[Work to complete]:
The data is to be reproduced in full and without error.

[Dataset excerpt]:
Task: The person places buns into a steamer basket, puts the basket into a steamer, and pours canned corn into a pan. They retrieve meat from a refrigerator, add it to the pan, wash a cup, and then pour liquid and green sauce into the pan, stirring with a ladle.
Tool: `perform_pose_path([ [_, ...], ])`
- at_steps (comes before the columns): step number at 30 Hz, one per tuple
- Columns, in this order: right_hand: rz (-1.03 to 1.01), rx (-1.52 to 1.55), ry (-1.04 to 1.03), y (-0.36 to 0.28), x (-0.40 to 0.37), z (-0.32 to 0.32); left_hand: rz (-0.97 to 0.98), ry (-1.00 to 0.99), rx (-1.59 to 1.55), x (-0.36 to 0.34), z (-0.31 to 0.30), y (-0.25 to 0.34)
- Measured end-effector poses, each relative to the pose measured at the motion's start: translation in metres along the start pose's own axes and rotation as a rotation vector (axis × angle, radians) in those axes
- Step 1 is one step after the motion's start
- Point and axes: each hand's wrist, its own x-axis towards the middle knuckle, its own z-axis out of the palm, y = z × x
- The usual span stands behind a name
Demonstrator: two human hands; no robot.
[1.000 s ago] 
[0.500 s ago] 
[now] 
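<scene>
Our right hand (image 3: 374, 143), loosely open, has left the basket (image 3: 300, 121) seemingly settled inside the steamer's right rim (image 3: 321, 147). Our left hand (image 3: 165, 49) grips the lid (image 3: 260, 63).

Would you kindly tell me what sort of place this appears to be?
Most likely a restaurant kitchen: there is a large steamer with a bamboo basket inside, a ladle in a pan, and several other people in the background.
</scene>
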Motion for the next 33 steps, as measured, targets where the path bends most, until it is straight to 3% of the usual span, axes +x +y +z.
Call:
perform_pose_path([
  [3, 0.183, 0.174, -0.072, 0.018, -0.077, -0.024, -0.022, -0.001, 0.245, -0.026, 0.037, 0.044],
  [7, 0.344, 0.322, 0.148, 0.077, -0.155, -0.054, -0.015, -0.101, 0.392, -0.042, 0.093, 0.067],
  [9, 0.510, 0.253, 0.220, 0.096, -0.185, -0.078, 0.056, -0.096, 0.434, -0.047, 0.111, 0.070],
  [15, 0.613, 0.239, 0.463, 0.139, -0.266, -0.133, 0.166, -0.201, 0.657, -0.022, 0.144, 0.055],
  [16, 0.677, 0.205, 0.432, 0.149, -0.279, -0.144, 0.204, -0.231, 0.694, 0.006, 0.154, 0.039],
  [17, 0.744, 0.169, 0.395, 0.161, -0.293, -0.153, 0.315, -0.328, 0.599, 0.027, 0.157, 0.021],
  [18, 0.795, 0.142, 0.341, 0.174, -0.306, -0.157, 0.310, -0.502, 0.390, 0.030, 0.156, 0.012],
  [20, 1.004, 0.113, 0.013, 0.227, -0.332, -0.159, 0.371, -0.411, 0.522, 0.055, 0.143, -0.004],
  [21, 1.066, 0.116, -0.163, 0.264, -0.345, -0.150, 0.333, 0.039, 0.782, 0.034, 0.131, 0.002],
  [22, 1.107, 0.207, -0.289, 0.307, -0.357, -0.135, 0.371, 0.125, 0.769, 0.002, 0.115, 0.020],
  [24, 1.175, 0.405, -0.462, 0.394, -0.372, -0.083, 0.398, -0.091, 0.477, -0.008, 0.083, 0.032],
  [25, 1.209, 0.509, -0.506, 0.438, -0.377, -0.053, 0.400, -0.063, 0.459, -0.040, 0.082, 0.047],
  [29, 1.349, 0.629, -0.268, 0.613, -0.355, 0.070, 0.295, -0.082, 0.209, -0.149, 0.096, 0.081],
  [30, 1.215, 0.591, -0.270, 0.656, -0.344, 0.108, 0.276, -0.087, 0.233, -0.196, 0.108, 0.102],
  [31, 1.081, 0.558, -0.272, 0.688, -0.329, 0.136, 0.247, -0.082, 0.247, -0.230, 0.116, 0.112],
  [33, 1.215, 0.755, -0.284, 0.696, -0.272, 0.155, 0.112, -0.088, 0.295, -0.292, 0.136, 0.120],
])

[Solved exercise]:
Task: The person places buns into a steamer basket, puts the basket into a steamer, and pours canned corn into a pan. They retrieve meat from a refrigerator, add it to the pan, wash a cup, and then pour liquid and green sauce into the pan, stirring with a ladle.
Tool: `perform_pose_path([ [_, ...], ])`
- at_steps (comes before the columns): step number at 30 Hz, one per tuple
- Columns, in this order: right_hand: rz (-1.03 to 1.01), rx (-1.52 to 1.55), ry (-1.04 to 1.03), y (-0.36 to 0.28), x (-0.40 to 0.37), z (-0.32 to 0.32); left_hand: rz (-0.97 to 0.98), ry (-1.00 to 0.99), rx (-1.59 to 1.55), x (-0.36 to 0.34), z (-0.31 to 0.30), y (-0.25 to 0.34)
- Measured end-effector poses, each relative to the pose measured at the motion's start: translation in metres along the start pose's own axes and rotation as a rotation vector (axis × angle, radians) in those axes
- Step 1 is one step after the motion's start
- Point and axes: each hand's wrist, its own x-axis towards the middle knuckle, its own z-axis out of the palm, y = z × x
- The usual span stands behind a name
Demonstrator: two human hands; no robot.
[1.000 s ago] 
[0.500 s ago] 
[now] 
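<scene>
Our right hand (image 3: 374, 143), loosely open, has left the basket (image 3: 300, 121) seemingly settled inside the steamer's right rim (image 3: 321, 147). Our left hand (image 3: 165, 49) grips the lid (image 3: 260, 63).

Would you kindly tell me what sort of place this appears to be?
Most likely a restaurant kitchen: there is a large steamer with a bamboo basket inside, a ladle in a pan, and several other people in the background.
</scene>
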Motion for the next 33 steps, as measured, targets where the path bends most, until it is straight to 3% of the usual span, axes +x +y +z.
Call:
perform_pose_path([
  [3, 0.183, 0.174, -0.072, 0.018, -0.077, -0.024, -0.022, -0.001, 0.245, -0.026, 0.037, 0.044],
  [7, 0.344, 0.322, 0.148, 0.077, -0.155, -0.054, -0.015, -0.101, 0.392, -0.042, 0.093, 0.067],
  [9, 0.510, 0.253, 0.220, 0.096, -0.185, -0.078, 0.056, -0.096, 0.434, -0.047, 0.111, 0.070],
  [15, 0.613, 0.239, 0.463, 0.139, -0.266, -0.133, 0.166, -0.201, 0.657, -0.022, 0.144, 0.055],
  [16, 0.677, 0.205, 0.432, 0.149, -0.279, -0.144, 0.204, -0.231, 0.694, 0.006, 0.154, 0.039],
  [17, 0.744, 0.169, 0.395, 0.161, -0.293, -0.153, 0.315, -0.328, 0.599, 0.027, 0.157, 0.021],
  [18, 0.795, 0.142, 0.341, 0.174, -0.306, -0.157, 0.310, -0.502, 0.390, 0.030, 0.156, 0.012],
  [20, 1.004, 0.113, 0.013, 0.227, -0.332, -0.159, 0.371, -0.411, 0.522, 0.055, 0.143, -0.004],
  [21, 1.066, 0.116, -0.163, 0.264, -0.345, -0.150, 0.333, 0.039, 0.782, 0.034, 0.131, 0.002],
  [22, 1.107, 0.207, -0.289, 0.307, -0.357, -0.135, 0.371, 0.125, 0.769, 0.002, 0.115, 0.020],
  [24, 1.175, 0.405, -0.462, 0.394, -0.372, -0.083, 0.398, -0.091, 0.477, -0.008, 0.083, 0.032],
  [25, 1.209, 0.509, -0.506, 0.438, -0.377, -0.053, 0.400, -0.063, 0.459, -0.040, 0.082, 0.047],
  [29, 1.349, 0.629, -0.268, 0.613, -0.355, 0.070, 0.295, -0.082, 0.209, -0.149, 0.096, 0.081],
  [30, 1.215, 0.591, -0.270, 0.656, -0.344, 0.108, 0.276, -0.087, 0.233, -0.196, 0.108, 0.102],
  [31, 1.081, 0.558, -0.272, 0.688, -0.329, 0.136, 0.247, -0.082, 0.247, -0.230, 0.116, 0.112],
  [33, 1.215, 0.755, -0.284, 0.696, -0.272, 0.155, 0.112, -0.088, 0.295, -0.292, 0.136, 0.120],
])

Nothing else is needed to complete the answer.